Whenever a line in the listing contains "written", copy that line.

----- RECORDS FOR THE EXERCISE -----

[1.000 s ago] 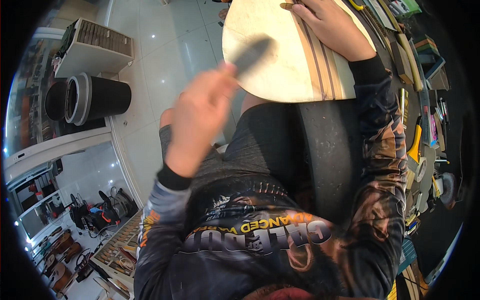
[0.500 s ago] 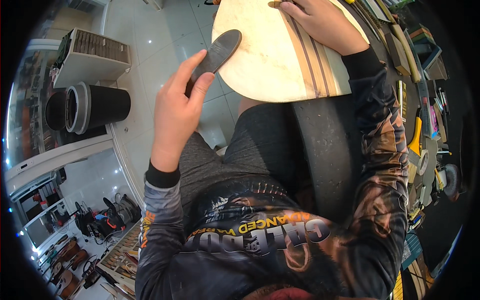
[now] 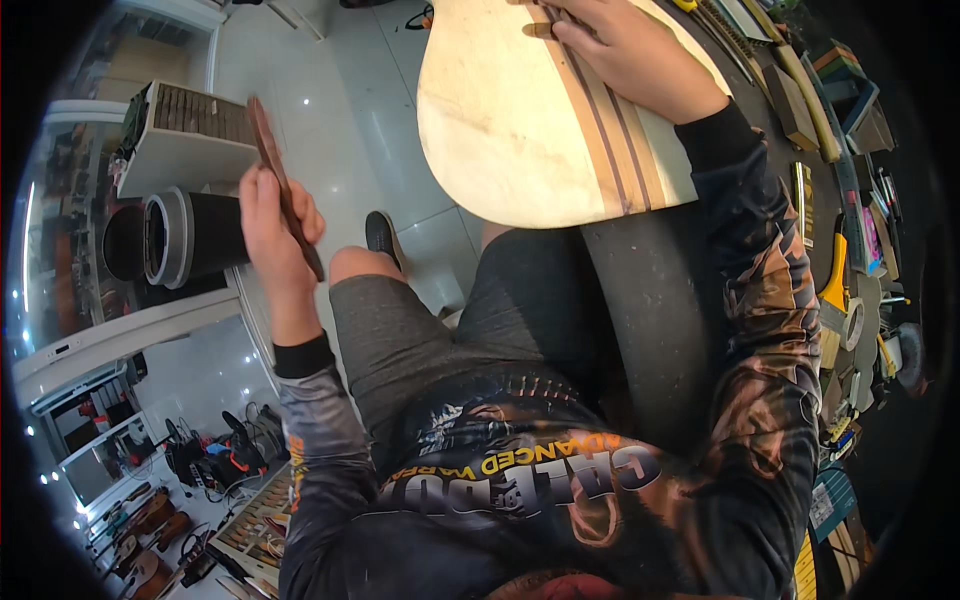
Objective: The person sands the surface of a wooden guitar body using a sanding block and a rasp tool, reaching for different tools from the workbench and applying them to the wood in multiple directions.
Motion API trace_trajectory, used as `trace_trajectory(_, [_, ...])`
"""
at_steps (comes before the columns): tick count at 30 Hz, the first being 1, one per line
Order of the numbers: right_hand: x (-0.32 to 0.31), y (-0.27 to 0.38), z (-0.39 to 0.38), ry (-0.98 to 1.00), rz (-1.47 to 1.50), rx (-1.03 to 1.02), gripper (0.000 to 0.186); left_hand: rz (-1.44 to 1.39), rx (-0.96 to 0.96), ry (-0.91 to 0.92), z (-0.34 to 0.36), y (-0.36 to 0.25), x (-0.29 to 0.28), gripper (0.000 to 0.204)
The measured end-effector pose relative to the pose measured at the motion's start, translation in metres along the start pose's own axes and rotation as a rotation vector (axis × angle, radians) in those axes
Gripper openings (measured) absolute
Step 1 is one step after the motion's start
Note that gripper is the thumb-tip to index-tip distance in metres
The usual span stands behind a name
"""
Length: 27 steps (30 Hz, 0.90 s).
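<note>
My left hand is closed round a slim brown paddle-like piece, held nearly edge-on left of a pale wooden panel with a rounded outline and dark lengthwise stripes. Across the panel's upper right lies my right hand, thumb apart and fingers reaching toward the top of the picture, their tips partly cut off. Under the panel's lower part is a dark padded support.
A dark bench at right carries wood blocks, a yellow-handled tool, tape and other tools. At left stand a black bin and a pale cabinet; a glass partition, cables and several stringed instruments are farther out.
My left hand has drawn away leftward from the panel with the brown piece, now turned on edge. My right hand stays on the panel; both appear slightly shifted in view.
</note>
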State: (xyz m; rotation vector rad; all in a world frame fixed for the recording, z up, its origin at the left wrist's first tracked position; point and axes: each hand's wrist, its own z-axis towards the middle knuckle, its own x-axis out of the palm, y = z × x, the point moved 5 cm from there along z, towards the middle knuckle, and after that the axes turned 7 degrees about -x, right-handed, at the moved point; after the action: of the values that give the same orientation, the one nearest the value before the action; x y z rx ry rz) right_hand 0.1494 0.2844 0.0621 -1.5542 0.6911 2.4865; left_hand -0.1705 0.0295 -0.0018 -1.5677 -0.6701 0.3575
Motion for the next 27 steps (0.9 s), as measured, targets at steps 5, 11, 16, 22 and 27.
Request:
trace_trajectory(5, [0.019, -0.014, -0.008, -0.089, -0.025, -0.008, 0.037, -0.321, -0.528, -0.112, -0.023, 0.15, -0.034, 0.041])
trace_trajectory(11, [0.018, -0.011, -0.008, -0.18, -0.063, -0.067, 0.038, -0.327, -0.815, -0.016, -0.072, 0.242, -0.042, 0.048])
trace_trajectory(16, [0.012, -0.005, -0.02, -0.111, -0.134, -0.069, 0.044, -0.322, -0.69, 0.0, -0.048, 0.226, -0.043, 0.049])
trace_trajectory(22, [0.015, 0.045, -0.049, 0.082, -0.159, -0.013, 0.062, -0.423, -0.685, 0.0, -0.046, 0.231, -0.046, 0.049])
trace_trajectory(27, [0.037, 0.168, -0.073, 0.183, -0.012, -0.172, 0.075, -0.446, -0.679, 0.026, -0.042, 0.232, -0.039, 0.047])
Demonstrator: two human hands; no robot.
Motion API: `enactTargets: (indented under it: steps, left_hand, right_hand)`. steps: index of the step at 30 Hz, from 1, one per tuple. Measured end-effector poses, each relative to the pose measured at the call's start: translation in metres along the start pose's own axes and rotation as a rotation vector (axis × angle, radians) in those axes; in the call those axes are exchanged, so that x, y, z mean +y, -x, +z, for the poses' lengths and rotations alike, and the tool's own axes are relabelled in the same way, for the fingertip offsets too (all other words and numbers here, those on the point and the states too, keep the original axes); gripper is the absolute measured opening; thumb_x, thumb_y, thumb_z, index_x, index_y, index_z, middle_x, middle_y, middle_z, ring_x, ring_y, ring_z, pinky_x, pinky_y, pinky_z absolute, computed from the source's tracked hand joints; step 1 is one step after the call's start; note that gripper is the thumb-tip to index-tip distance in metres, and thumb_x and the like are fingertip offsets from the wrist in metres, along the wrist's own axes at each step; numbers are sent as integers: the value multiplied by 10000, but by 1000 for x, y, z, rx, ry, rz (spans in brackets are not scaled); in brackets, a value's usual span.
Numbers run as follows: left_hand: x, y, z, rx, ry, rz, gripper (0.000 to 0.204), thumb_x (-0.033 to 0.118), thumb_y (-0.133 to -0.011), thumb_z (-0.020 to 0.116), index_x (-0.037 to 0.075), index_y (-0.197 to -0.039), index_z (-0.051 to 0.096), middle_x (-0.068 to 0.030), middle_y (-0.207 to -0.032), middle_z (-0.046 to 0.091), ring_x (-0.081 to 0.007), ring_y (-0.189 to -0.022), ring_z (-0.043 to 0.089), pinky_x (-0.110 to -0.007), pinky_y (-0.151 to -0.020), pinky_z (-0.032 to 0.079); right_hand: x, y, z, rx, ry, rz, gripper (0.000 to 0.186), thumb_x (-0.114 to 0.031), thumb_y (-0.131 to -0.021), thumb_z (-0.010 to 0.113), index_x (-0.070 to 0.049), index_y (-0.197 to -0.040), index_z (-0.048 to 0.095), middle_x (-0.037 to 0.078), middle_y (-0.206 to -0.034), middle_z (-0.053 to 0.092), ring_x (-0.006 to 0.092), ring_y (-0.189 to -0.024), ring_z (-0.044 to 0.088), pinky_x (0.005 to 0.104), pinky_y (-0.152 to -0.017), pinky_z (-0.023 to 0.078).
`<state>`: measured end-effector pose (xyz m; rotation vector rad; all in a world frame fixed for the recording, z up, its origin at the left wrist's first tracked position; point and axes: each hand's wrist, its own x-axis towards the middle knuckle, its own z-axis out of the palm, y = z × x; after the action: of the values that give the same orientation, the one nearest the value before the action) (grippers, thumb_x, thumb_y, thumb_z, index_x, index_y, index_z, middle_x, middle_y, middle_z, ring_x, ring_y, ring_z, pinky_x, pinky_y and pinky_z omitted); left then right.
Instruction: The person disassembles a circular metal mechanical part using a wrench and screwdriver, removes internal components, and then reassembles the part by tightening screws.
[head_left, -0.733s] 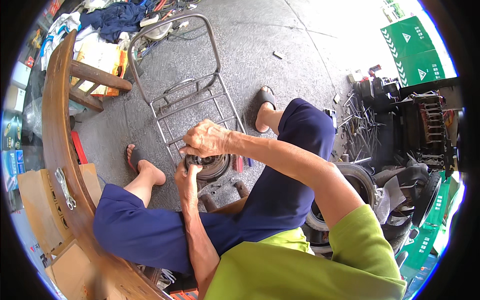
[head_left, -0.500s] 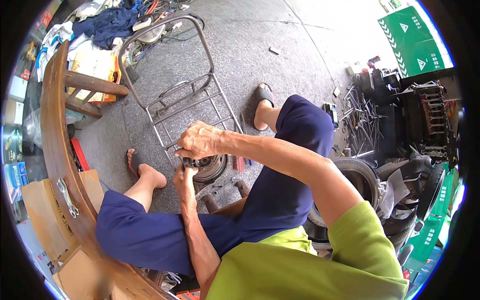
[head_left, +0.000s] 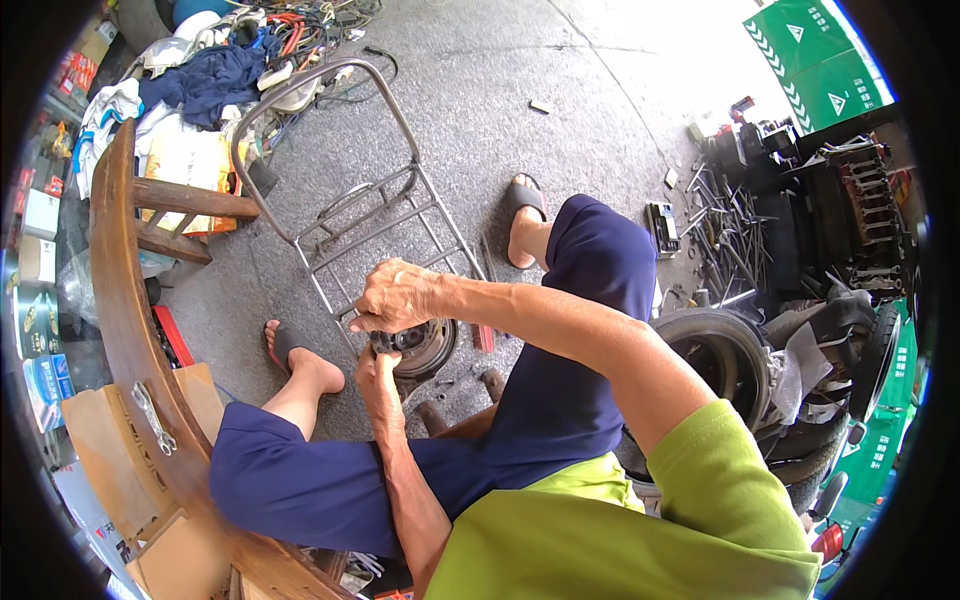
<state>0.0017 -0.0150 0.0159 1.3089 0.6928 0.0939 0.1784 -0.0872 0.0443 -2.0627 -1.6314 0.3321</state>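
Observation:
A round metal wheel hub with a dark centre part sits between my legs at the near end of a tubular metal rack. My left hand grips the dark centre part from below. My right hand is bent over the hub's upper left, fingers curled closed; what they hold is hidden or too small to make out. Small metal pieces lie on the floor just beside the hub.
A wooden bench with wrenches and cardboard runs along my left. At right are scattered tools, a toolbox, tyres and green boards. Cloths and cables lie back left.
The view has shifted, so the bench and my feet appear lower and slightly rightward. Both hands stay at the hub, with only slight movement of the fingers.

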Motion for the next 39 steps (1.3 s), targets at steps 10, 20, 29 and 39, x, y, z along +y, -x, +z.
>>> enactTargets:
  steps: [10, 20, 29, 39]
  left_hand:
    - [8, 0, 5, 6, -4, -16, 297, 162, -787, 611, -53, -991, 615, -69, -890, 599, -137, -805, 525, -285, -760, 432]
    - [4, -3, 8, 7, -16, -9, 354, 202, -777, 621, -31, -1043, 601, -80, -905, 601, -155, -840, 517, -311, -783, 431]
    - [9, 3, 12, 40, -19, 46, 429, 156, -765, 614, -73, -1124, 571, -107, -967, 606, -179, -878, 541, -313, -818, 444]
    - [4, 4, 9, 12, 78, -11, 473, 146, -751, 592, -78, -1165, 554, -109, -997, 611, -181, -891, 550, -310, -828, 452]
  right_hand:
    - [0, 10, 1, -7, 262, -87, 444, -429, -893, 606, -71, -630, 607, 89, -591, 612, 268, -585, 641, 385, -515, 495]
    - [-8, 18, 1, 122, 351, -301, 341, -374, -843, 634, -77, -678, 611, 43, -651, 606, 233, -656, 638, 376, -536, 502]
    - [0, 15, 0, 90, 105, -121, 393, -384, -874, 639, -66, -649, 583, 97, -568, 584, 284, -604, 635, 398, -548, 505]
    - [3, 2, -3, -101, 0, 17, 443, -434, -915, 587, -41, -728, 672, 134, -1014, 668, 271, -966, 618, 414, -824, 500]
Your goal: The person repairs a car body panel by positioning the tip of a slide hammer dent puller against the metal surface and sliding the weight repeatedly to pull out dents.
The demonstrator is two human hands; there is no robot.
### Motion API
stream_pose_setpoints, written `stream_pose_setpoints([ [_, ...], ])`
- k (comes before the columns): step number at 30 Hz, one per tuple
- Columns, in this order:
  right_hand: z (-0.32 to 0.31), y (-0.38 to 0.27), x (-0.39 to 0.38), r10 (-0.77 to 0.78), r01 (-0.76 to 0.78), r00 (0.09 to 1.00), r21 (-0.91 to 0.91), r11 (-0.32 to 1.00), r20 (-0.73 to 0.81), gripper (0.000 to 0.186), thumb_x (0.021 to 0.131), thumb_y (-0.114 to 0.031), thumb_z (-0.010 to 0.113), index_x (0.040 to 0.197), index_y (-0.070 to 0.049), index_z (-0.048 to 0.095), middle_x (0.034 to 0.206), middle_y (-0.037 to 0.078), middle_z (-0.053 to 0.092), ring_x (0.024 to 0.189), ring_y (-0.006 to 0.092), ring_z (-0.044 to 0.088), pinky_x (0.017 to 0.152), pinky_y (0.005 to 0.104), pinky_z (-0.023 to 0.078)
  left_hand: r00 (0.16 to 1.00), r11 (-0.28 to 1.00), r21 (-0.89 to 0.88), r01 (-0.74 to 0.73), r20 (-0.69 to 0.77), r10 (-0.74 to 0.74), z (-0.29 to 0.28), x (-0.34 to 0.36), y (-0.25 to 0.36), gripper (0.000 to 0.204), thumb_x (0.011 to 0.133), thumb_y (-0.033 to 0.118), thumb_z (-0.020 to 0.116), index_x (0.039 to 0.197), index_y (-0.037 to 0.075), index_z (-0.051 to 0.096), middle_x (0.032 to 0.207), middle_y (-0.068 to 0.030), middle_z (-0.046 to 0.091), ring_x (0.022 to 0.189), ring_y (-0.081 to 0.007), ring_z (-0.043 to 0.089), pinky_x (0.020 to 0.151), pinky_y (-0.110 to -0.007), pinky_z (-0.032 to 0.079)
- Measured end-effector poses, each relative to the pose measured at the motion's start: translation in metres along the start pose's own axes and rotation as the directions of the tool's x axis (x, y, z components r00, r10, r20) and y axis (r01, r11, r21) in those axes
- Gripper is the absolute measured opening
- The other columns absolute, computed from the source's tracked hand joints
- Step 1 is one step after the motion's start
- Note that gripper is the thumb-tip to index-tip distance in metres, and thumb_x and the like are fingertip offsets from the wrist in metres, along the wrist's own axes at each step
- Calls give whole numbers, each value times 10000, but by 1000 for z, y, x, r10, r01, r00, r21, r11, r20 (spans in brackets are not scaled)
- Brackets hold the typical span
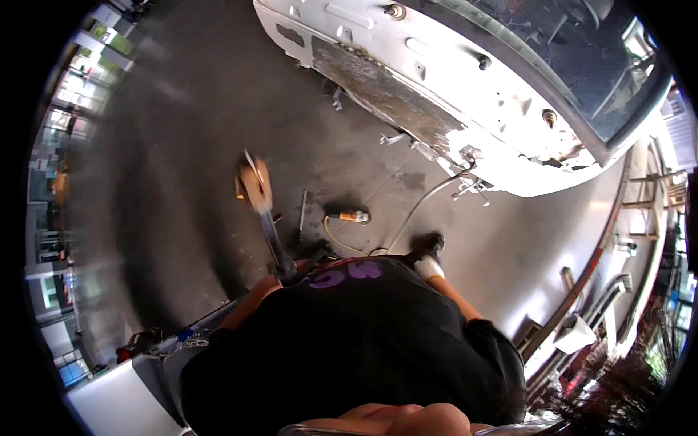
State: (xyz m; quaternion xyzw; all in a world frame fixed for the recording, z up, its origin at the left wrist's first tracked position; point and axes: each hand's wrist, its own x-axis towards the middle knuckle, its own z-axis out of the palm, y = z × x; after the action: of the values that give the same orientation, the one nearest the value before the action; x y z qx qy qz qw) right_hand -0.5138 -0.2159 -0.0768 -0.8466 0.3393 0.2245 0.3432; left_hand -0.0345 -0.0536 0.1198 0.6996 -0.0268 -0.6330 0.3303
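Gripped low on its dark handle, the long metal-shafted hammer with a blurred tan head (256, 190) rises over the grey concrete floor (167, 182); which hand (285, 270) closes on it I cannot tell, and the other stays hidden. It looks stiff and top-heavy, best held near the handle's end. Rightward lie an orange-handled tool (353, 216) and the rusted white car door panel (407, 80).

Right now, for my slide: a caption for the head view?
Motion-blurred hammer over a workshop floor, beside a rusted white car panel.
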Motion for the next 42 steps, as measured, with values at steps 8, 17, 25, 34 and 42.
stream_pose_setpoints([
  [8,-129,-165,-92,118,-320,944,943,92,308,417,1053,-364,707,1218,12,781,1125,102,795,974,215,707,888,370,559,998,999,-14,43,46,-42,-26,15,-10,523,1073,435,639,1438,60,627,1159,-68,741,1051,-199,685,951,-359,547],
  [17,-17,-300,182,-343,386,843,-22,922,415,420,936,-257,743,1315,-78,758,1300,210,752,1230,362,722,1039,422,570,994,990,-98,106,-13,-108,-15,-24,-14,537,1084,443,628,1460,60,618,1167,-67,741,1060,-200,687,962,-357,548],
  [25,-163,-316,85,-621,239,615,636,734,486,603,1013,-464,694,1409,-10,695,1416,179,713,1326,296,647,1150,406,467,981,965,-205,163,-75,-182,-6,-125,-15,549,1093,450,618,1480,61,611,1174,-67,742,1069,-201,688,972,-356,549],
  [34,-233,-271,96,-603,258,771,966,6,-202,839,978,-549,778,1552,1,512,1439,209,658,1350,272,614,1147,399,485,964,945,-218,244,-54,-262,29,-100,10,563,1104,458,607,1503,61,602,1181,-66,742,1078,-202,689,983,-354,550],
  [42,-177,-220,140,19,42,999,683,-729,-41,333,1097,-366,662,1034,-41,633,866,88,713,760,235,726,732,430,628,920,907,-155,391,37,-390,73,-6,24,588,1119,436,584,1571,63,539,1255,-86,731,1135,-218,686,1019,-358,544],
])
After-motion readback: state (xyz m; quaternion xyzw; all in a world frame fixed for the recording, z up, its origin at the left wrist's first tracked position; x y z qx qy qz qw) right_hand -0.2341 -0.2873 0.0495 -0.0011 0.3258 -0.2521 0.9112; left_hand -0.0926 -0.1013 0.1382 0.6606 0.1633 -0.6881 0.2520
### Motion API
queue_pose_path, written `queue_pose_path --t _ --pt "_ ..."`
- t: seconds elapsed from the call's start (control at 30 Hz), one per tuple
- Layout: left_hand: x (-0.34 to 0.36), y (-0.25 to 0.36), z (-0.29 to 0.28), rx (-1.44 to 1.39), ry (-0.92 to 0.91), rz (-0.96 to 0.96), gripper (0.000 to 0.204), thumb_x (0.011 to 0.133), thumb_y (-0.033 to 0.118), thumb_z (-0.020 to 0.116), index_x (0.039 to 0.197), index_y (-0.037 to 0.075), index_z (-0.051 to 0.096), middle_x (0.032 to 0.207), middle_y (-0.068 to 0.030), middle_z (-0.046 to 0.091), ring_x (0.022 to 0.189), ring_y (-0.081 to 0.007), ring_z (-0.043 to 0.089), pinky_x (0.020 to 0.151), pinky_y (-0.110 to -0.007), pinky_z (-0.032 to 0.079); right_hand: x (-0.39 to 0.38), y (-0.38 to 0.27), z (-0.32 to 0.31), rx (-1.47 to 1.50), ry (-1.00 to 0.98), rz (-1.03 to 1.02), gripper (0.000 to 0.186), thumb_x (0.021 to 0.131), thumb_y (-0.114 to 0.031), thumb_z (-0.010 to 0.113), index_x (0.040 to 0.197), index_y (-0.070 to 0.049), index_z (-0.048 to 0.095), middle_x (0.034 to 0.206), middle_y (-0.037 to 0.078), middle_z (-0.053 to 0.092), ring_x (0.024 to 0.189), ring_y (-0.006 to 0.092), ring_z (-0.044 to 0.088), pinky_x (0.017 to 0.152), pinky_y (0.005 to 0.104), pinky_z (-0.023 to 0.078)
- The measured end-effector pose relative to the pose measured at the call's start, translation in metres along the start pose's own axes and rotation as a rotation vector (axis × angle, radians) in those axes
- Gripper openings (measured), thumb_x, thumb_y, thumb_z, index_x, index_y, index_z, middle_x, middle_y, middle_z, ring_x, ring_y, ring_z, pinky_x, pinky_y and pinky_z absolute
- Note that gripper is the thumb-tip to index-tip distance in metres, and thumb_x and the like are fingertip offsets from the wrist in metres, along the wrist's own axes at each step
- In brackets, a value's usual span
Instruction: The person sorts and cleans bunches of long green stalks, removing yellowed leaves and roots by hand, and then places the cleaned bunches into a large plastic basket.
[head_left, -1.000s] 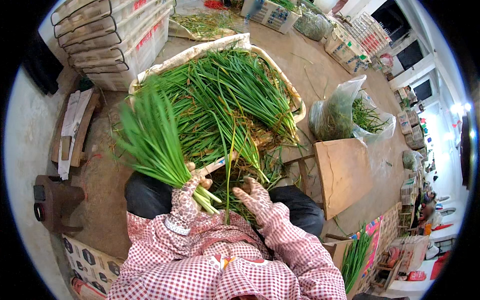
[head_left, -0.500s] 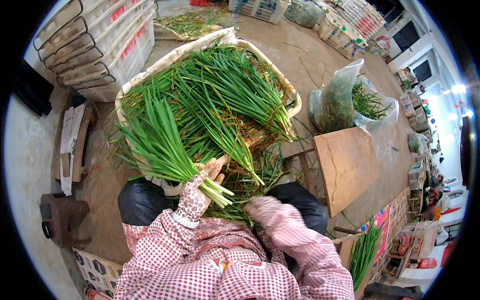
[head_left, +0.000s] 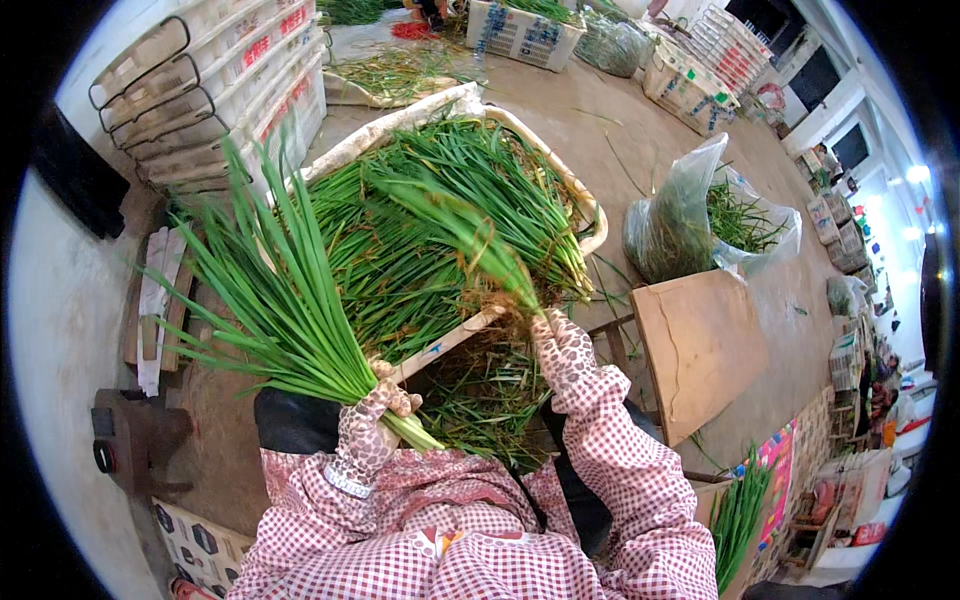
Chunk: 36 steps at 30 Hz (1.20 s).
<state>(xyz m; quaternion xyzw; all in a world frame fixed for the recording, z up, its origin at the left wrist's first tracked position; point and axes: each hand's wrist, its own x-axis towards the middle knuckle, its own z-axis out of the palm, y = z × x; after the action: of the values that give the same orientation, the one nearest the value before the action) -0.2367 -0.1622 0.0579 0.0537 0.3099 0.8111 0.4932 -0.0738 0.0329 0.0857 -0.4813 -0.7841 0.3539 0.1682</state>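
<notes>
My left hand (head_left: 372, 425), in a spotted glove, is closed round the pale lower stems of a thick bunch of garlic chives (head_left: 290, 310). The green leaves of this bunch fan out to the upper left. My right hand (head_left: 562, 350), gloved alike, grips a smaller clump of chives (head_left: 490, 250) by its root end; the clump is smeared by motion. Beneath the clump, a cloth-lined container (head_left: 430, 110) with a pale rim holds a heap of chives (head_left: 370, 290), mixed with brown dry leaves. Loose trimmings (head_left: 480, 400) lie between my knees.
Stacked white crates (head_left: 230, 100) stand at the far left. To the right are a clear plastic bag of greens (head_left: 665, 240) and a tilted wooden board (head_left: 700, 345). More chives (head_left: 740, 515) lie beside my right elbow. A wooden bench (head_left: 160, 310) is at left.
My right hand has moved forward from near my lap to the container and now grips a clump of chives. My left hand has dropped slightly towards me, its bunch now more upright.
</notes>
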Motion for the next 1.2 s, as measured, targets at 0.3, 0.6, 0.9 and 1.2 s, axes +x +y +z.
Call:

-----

#### SOLUTION FOR THIS EXERCISE:
stream_pose_setpoints, written `stream_pose_setpoints([ [_, ...], ])`
queue_pose_path, written `queue_pose_path --t _ --pt "_ ..."`

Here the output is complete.